We wear soft tee-shirts and look at photos from before - totems of the world just over a year ago when the girls' dad was still among us. I see what my body looked like before a year of "bed rest" and plumping steroids - from athlete to invalid.  The girls comment on their dad's kind smile captured in pixels.  And what used to be, simply "is".

These are the best of times and the worst of times.  People have been amazing.  I have always believed in, well hoped for, the inherent good and potentially benign nature of the universe. For the most part, I have not been disappointed and moved time and time again to poignant tears and happy laughter by the embraces, literal and figurative, of those I am lucky enough to call friends and share community with.

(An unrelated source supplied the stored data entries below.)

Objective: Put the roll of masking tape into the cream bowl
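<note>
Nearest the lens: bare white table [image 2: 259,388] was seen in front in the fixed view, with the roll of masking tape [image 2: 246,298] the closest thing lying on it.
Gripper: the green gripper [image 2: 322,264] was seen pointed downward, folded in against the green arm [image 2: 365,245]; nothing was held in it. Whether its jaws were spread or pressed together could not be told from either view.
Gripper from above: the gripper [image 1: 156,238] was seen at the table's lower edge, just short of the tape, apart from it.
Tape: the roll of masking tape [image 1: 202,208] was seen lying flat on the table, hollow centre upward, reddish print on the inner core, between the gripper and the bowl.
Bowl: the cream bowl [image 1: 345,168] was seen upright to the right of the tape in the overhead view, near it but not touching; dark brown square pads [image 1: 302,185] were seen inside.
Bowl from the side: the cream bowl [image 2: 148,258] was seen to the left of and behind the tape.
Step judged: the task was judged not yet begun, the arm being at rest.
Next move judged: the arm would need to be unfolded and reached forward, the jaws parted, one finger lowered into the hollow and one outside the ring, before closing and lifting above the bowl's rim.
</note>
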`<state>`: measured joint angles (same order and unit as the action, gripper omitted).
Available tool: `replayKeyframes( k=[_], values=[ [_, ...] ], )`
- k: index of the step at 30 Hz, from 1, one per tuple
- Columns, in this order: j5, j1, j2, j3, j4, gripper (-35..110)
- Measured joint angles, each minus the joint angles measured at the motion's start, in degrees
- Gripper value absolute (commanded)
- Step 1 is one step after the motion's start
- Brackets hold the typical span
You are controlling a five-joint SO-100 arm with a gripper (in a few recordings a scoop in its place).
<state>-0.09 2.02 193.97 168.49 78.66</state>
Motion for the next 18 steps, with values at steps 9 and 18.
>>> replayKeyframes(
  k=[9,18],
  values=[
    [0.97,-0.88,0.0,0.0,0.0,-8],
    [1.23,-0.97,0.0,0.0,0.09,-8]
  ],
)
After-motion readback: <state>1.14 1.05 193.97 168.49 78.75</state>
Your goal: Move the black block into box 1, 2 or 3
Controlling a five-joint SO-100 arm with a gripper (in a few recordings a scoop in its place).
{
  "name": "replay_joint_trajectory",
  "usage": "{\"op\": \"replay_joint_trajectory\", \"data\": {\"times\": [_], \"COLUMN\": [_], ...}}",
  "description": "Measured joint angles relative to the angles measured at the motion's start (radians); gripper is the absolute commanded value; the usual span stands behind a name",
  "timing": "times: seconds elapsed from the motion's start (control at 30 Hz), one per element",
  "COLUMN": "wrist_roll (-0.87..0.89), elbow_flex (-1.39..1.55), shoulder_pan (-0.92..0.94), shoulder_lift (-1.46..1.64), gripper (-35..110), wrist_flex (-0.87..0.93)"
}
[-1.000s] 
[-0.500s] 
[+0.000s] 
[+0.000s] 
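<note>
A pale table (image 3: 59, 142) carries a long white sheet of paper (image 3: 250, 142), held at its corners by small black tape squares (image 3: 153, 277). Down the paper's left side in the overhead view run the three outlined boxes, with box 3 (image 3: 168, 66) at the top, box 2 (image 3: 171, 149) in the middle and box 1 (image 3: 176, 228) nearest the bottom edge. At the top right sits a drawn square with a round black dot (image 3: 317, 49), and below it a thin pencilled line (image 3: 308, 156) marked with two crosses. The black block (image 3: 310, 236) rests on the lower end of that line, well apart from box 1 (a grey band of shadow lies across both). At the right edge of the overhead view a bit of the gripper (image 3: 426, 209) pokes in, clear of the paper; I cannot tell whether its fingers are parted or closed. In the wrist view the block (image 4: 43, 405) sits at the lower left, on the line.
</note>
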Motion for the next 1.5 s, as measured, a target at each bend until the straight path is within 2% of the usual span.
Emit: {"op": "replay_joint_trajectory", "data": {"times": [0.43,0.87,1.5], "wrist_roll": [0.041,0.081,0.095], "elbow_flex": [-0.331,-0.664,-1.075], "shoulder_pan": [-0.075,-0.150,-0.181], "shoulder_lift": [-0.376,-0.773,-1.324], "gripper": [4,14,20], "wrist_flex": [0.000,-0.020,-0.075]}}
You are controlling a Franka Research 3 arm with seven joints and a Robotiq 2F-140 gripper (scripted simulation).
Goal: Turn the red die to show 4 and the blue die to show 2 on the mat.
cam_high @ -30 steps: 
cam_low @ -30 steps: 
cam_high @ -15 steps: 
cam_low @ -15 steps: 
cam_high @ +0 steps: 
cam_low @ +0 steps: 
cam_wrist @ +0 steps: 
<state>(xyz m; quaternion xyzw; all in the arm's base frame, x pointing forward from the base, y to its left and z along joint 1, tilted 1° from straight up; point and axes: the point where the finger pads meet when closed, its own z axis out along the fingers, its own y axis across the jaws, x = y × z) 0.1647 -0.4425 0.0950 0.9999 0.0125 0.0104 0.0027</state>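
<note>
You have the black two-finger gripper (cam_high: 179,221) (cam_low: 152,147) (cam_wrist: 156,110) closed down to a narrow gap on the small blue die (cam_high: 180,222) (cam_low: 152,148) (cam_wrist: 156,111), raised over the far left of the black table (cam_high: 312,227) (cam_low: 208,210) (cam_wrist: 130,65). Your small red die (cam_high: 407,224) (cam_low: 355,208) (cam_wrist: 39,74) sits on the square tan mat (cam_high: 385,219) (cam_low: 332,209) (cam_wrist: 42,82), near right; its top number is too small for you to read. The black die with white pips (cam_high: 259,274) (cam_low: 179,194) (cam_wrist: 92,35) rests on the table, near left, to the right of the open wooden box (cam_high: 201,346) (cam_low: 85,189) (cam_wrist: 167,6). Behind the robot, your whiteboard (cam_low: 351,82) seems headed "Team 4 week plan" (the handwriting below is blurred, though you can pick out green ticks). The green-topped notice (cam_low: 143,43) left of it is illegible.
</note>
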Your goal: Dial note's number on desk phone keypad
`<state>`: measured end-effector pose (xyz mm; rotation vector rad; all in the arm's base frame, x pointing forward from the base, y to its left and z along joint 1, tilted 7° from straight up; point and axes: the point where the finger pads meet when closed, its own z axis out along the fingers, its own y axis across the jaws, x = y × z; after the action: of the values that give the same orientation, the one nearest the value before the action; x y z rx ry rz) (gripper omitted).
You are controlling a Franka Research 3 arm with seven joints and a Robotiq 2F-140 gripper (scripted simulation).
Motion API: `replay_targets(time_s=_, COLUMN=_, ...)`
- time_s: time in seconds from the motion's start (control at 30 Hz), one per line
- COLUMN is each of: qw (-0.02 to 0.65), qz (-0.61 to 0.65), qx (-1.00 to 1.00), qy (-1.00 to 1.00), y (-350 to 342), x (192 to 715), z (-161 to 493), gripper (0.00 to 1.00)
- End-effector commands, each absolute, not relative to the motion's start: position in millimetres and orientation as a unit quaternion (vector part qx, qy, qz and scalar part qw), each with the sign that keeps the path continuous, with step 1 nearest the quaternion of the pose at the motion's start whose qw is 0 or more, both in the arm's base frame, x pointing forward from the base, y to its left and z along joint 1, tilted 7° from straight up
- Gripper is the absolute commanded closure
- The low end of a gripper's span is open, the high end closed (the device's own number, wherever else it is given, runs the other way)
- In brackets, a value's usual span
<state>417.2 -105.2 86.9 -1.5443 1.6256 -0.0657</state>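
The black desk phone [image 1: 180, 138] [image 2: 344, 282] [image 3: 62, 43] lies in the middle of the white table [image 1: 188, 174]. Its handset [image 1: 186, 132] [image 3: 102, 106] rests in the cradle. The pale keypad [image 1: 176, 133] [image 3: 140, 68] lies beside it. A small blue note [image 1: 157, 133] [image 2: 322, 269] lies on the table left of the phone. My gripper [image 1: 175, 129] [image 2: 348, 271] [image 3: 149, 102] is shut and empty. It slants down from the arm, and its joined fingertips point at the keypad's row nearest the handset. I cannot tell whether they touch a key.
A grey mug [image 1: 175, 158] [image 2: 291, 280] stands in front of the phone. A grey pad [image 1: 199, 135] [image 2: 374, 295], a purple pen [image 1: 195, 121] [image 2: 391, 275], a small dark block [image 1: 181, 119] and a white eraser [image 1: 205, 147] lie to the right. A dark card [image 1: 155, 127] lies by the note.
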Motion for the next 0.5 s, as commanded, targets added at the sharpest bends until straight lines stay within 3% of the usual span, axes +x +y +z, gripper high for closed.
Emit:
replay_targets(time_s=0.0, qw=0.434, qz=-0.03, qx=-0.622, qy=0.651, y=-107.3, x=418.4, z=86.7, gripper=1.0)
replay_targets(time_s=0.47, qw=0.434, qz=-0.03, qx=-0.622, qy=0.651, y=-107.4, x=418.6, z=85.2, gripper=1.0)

I expected to be more of  a  pariah of misfortune - outcast -  fears of the contagious nature of cloudy kismet - a form of kharmic ebola to be feared and fled from.

And I understand that, because really, who loses a co-parent, suffers a spinal cord injury, and has a kid come out of remission all in 12-month period whilst juggling the medical fragilities of the other child, running a business and going about the business of living?

I worried that it would all be too much for people who knew and loved me.  And for some it was - unexpected and sudden withdrawals from daily contact to still silences with nary a word or a goodbye. A bit, I imagine, like driving a country highway through bucolic and sun dappled beauty to be suddenly, and without any warning, consumed by an unseen sink hole.

But like the beautiful quote by Oliver that references the box full of darkness, in those losses, I have found gifts. The spaces created have been beautifully filled. More strikingly, than those lost, are those found.  I have been found by a tribe - amazing individuals who unbidden step into the shadows, that fate has cast, to bring the warmth of light and love and to travel with our little family.